Target Exam

CUET

Subject

Economics

Chapter

Macro Economics: National Income Accounting

Question:

Which of the following is correct regarding National Income Accounting?

Options:

In order to compare the GDP figures of the same countries at different points of time, nominal GDP is used.

In order to compare the GDP figures of different countries, real GDP is used.

Flows are defined at a particular point of time.

Stocks are defined over a period of time.

Correct Answer:

In order to compare the GDP figures of different countries, real GDP is used.

Explanation:

The correct answer is Option (2) → In order to compare the GDP figures of different countries, real GDP is used.
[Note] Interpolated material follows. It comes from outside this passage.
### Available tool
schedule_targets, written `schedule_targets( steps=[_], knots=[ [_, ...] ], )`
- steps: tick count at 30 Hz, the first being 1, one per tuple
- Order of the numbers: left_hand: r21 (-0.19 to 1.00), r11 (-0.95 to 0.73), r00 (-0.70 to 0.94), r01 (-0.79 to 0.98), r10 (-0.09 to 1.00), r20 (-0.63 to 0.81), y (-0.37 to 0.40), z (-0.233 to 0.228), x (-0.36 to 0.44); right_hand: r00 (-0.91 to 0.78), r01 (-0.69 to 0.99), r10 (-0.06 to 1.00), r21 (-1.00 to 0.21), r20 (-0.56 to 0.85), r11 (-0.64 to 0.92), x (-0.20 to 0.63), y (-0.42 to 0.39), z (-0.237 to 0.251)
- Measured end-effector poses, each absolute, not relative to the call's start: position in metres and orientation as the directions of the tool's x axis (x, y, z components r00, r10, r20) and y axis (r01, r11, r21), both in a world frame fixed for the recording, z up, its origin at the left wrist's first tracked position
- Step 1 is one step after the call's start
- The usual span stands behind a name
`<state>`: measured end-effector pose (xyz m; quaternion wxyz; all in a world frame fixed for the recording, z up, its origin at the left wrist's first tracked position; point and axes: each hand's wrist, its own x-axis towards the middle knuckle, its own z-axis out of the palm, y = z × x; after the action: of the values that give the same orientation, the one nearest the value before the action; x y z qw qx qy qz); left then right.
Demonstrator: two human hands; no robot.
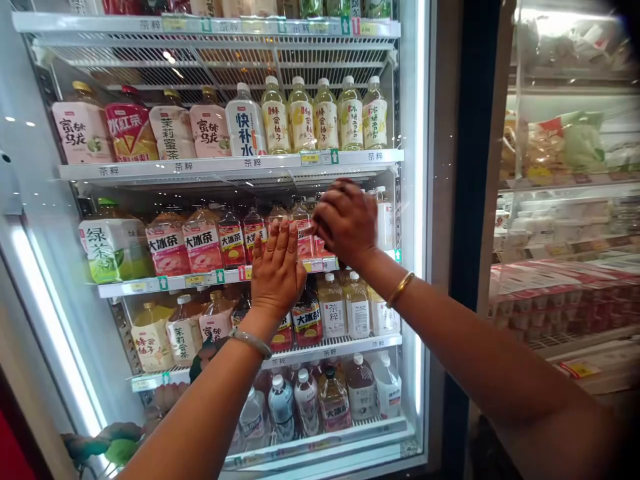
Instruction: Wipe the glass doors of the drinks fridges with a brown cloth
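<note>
My left hand [279, 272] lies flat with its fingers stretched upward, seemingly against the glass door [200, 183] of a drinks cooler. To its right and a little higher, my right hand [349, 223] has its fingers curled in and looks slightly blurred. Whatever it may hold is hidden. Behind both hands stand iced tea bottles [203, 243] with pink labels on the middle shelf. A pale bangle [253, 343] circles my left wrist and a gold bangle [401, 290] my right.
More bottles [325, 117] line the shelf above, and others [306, 400] fill the lower shelves. A bright light strip [420, 267] runs down the cooler's right side. Beyond the dark pillar [467, 200], another chilled display [550, 233] holds packaged goods. Reflections show on the glass.
</note>
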<state>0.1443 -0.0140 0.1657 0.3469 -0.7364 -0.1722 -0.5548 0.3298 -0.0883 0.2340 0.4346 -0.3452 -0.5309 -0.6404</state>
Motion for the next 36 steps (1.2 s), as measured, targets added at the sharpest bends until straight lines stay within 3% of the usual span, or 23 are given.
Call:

Option 1: In order to compare the GDP figures of the same countries at different points of time, nominal GDP is used. Incorrect. Nominal GDP includes the impact of inflation, so it does not reflect the real growth in output. For comparing GDP over time within the same country, real GDP is used because it adjusts for changes in price levels.
Option 2: In order to compare the GDP figures of different countries, real GDP is used. Correct. Real GDP accounts for differences in price levels and inflation, making it suitable for comparing the actual production of goods and services across countries.
Option 3: Flows are defined at a particular point of time. Incorrect. Flows are measured over a duration, such as income per month or GDP per year. They reflect economic activity that happens through a period, not at a single moment.
Option 4: Stocks are defined over a period of time. Incorrect. Stocks are measured at a specific point in time, like money in a bank account on a given day. They show the quantity of something existing at that particular moment.